EXERCISE PROMPT -> Return only the lines running from the first line of the listing through the one with "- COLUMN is", unchanged.

EXERCISE DATA ->
Start of Block
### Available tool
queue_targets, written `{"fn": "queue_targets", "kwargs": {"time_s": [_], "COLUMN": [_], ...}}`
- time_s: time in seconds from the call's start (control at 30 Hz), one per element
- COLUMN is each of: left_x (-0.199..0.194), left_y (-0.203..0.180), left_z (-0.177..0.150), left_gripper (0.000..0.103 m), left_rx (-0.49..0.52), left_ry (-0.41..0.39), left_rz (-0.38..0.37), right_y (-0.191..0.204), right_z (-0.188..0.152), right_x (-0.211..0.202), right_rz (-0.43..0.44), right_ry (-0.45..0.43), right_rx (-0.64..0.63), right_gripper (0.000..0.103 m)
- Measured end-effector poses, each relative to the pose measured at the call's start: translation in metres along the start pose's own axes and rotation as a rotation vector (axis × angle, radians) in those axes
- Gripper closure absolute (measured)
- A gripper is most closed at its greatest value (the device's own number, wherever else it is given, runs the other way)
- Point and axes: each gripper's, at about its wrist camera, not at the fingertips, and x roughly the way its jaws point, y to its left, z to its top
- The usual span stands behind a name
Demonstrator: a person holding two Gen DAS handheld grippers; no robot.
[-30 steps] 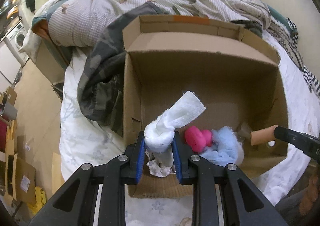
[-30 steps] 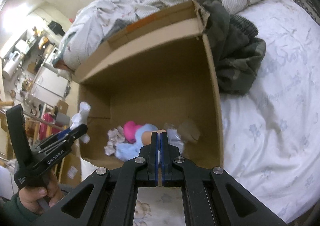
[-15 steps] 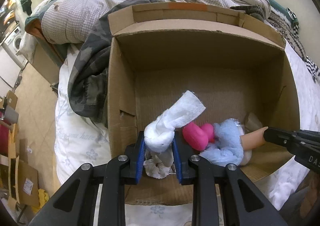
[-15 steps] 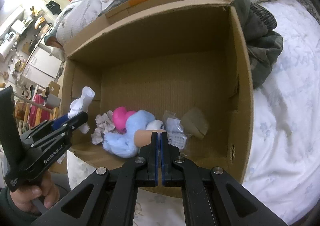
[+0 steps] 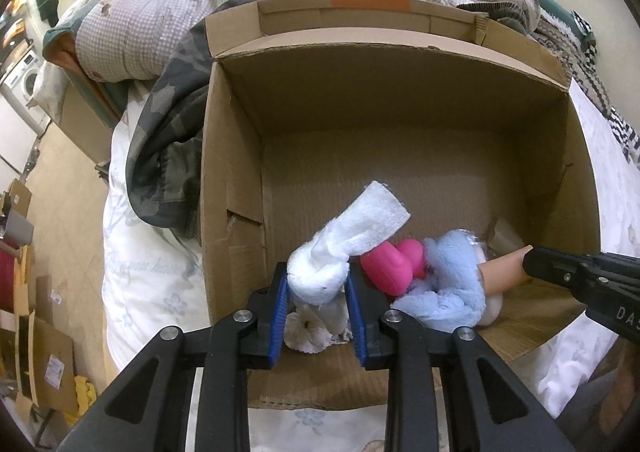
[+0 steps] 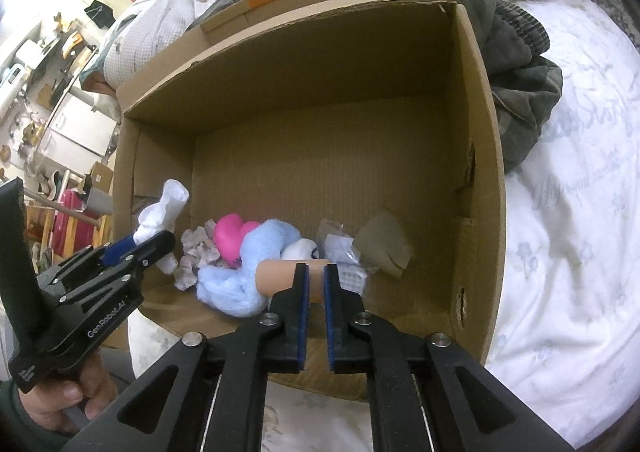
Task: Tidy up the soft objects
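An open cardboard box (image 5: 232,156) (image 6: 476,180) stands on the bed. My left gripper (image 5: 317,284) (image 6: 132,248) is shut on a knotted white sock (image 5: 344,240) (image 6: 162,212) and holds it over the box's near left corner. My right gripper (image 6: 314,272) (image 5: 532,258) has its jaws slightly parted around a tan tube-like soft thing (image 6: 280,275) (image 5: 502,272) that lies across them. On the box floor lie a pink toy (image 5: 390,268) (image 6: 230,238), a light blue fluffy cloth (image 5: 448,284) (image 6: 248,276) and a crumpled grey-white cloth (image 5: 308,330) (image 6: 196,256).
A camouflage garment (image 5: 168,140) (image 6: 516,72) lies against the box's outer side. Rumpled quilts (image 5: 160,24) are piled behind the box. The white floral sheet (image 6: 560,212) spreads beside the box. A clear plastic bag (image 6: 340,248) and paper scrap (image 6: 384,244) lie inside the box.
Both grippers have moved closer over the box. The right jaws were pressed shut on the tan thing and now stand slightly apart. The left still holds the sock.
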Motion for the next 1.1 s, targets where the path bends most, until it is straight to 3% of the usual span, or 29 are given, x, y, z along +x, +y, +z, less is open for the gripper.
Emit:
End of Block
SOLUTION ->
### Available tool
queue_targets, written `{"fn": "queue_targets", "kwargs": {"time_s": [_], "COLUMN": [_], ...}}`
- time_s: time in seconds from the call's start (control at 30 Hz), one per element
- COLUMN is each of: left_x (-0.199..0.194), left_y (-0.203..0.180), left_z (-0.177..0.150), left_gripper (0.000..0.103 m), left_rx (-0.49..0.52), left_ry (-0.41..0.39), left_rz (-0.38..0.37), right_y (-0.191..0.204), right_z (-0.188..0.152), right_x (-0.211..0.202), right_rz (-0.43..0.44), right_ry (-0.45..0.43), right_rx (-0.64..0.63), right_gripper (0.000..0.103 m)

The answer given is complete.